EXERCISE PROMPT: All lines in the listing below from the one containing "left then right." through the last should be written out exactly, and only those.

EXTRACTED DATA:
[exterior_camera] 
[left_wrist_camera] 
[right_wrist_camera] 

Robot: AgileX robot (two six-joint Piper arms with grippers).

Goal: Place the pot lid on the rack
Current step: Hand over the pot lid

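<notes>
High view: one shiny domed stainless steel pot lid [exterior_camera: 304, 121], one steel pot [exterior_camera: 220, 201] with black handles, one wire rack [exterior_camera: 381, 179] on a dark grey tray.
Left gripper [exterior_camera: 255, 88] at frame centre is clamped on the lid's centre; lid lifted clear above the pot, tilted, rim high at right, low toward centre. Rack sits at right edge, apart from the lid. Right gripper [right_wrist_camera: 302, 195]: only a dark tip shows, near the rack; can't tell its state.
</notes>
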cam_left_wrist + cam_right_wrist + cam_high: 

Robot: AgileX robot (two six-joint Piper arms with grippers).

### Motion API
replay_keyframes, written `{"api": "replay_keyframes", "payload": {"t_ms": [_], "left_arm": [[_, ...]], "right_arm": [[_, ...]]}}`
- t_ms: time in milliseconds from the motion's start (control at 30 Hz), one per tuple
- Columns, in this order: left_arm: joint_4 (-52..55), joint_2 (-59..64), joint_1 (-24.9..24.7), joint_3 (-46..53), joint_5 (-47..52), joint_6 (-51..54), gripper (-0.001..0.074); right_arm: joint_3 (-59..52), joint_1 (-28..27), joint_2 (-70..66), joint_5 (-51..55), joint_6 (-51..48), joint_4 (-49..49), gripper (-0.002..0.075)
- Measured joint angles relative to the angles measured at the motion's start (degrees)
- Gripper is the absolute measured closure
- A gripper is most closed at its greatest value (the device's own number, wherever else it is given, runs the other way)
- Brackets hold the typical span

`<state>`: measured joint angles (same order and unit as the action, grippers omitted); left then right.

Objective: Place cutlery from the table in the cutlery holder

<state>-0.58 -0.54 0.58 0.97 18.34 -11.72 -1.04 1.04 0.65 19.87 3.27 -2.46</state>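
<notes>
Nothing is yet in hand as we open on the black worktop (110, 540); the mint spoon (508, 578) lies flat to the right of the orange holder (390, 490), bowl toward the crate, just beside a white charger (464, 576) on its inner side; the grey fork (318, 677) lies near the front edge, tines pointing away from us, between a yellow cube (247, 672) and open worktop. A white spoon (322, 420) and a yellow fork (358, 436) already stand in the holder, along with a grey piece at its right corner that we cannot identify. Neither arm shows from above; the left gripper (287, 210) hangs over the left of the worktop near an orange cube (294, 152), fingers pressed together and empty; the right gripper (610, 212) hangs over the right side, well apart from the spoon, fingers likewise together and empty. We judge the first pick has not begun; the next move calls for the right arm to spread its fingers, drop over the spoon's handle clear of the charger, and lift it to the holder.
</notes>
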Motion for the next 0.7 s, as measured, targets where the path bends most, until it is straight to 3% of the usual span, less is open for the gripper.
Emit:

SOLUTION TO THE PROBLEM:
`<state>`: measured joint angles (same order and unit as the action, grippers omitted); left then right.

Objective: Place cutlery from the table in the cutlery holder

<state>-0.58 -0.54 0.58 0.97 18.34 -11.72 -1.04 1.04 0.65 19.87 3.27 -2.46</state>
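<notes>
Nothing is yet in hand as we open on the black worktop (110, 540); the mint spoon (508, 578) lies flat to the right of the orange holder (390, 490), bowl toward the crate, just beside a white charger (464, 576) on its inner side; the grey fork (318, 677) lies near the front edge, tines pointing away from us, between a yellow cube (247, 672) and open worktop. A white spoon (322, 420) and a yellow fork (358, 436) already stand in the holder, along with a grey piece at its right corner that we cannot identify. Neither arm shows from above; the left gripper (287, 210) hangs over the left of the worktop near an orange cube (294, 152), fingers pressed together and empty; the right gripper (610, 212) hangs over the right side, well apart from the spoon, fingers likewise together and empty. We judge the first pick has not begun; the next move calls for the right arm to spread its fingers, drop over the spoon's handle clear of the charger, and lift it to the holder.
</notes>
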Motion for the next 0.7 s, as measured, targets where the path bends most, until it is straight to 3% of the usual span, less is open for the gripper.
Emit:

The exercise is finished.